Grimacing, James twisted his head to look back at his friend. For the first time since the horror of the demon’s attack, Tavin was smiling like his former self.

‘But rest assured, melders never fail in the task.’

James turned his anguished eyes back upon the young woman whose eyes were now tightly closed, her lips mouthing a string of unspoken words. Gradually, the frown furrowing her brow lessened and her fingers opened, leaving only her palm pressed to the gleaming orb of black.

‘Keep your legs straight, Jame,’ Tavin muttered at his ear. ‘When her hand leaves the surface of the Draw, brace yourself for the lift.’

With his heart pounding, James fixed his eyes upon the woman’s hand, his own hands now grasping Tavin’s arms like a frightened child waiting for a rollercoaster ride to begin.

The young woman’s hand left the orb of black and pressed itself to her side. The vibration in the platform beneath their feet suddenly increased, and then with the sound of collapsing air they were flung upwards in one breathless push. The woven tube that had surrounded them moments before raced past them in a blur, and then they were flying through the air.

‘We’re going to bloody die!’ James screamed as the vast face of the white tower loomed before them.

From out of the deafening roar of air thundering past his ears, he heard his friend laughing joyfully behind him.

‘All will be well, Jame! All will be well!’

Despite his friend’s attempts to reassure him, James continued to scream as the white face of the wall bore down upon them. But as terrible as the sudden acceleration had been, the slowing of their flight was altogether worse. By slow increments, he felt the force of gravity tugging away the last motes of energy imparted by the Riser. The wall of the tree was now almost within arm’s reach, the surface detail of its bark materialising out of the blur it had so recently resembled. But as the arc of their flight approached, there was nothing but the unending sheerness of the wall before them.

To his horror, Tavin’s arms unlaced from around his chest. His arms and legs flailed in mid-air, and just as he was certain he would begin his fall back to his death, a platform miraculously rose above his head and settled beneath his feet.

James sprawled in a heap as the others landed gracefully around him, his last scream silenced by the hard wooden floor knocking the air from his lungs. For a moment, he continued to scramble frantically upon the ground, until Tavin placed a hand upon his shoulder.

‘Be still, Jame,’ Tavin said soothingly at his ear. ‘We have alighted upon the Catch, you are safe!’

‘Perhaps now I understand why you wish to keep the man alive,’ Balen’s daughter chuckled. ‘He does entertain so!’

Getting unsteadily to his feet, James recovered his wits enough to return the woman’s mocking stare before Tavin hoisted him on his back.

The platform known as the “Catch” was a precarious platform indeed. It was scarcely five feet deep, and without a barrier of any kind, a fall of hundreds of feet yawning at its edge. As they skirted the narrow ledge, James kept his eyes trained upon the wall beside them, unwilling to trust his sanity with the sight of the perilous drop below.
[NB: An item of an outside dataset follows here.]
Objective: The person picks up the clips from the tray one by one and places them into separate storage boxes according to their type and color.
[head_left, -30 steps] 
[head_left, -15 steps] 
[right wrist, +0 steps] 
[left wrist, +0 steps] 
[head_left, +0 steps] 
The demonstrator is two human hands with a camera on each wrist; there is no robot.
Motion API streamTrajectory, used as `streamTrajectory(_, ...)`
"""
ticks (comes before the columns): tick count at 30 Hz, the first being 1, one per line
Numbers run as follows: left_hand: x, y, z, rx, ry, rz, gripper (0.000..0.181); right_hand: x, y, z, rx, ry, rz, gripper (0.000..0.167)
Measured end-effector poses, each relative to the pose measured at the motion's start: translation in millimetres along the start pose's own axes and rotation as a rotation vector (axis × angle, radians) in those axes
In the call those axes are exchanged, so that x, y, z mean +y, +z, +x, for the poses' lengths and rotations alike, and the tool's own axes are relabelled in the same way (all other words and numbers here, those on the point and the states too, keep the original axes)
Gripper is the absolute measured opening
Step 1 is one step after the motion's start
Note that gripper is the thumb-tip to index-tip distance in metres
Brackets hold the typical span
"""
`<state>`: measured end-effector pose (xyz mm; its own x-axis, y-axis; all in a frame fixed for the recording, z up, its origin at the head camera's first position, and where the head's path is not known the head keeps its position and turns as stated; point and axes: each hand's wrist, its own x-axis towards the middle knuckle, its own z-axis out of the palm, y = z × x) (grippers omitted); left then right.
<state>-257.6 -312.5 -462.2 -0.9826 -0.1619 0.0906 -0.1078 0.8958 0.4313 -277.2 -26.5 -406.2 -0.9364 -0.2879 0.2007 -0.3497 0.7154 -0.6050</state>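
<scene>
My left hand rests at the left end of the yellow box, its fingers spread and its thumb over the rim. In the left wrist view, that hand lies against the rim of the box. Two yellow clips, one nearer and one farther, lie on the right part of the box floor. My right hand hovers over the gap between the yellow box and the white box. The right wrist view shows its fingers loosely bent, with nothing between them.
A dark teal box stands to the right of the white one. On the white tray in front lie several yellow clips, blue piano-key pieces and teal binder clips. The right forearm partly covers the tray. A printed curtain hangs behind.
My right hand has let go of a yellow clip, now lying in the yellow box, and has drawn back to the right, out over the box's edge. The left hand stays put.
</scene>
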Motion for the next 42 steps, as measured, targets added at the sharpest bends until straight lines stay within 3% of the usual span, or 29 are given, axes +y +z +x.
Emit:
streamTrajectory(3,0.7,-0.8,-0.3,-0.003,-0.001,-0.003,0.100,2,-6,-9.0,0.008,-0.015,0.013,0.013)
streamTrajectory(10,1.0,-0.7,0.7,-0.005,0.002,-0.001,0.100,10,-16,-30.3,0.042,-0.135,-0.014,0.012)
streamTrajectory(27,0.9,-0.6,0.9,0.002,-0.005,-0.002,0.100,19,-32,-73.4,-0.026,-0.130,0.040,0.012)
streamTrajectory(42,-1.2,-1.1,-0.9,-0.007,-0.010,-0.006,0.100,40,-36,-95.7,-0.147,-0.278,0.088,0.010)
It was with a sigh of relief when at last they passed through an opening and back inside the tree.

They walked on in silence, again surrounded by the unadorned walls of a meandering corridor. The adrenaline that had so recently flooded his body following the terrifying ascent was quickly replaced by bone-weary tiredness. Feeling a soft tapping upon his shoulder, he sluggishly raised his head from where it now rested upon Tavin’s back and found Leander peering at him through the gloom. Taking something from her belt, she reached over and offered him a small wooden vessel.

‘Drink this, it will revive you somewhat.’

Her words were kindly meant, but a residual harshness marred her voice as though she were unfamiliar with displays of kindness.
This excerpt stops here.